AG:  I’d never heard the speech before you started playing it before the show a couple days ago.

road-to-independence-BH-RTIDE2-detailMike:  There are three clips, part one of three.  It’s kind of a short film / documentary.  I need to learn a little more about it so I can speak with some knowledge and authority.  The filmmaker, his point was to illustrate or demonstrate that the Reverend King wasn’t just a civil rights campaigner, that he cared about civil rights and the civil liberties of all Americans.  In other words, he was not myopic and just focused particularly on one issue or one specific minority or one race.  To him, this was an effort and his efforts were, even though he was disproportionately — simply because of the situation he was dealing with and the way the laws were written at the time and were being adjudicated — he was disproportionately perceived to be just a campaigner for the civil liberties and rights of black Americans.

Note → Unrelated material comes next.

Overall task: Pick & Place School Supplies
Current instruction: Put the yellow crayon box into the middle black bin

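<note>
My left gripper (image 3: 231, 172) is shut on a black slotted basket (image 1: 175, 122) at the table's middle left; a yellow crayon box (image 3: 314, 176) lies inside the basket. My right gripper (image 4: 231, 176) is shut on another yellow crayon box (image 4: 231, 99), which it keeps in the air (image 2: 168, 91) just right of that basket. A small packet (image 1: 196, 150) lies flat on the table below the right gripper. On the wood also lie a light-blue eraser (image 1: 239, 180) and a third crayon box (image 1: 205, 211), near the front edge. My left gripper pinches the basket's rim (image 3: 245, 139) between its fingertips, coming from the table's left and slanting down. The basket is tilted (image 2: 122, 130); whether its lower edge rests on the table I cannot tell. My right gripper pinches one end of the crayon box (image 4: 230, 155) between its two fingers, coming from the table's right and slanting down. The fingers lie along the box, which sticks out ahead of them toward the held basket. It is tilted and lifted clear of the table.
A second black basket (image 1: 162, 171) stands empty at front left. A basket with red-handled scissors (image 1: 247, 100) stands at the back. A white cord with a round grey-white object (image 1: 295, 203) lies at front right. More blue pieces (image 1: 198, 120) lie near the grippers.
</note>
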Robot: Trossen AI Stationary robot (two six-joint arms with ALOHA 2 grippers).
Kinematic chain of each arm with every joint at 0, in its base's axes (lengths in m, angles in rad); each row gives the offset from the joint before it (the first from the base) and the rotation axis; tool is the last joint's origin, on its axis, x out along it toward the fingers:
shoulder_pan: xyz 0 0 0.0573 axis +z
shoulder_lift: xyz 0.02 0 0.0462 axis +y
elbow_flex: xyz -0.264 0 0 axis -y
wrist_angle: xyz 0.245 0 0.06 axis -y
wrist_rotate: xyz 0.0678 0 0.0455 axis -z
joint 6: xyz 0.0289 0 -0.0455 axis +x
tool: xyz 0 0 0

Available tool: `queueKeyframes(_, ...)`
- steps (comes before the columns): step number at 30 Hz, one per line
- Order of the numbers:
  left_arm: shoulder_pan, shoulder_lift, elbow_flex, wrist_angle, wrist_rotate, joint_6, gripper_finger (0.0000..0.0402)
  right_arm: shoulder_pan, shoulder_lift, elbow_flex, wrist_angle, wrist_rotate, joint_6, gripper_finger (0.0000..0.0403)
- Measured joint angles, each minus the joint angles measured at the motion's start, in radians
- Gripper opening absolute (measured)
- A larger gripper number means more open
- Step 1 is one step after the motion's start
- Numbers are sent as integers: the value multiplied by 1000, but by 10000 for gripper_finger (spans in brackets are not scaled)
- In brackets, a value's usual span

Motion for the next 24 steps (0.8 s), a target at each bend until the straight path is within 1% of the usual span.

As you just heard in that clip, when he was asked the question, he said: I think my view has been distorted.  Just imagine that, his view was distorted back in 1967.  He was already being misquoted.  What you heard him say was: I’m not limiting my criticism of the war in Vietnam to just black folks; I don’t think anybody ought to be going over there.  These are the words and the thoughts and pronunciations of a man of some significant Christian faith, I think.  That’s three days in a row now I’ve played that clip.  I’ve played it in different hours every day just to make certain — we have a lot of audience turnover in the morning show here — that everyone that tunes in at any specific hour has heard it.  It is in Tuesday’s Pile of Prep if you want to get the link to it.

End Mike Church Show Transcript

Martin Luther King Jr.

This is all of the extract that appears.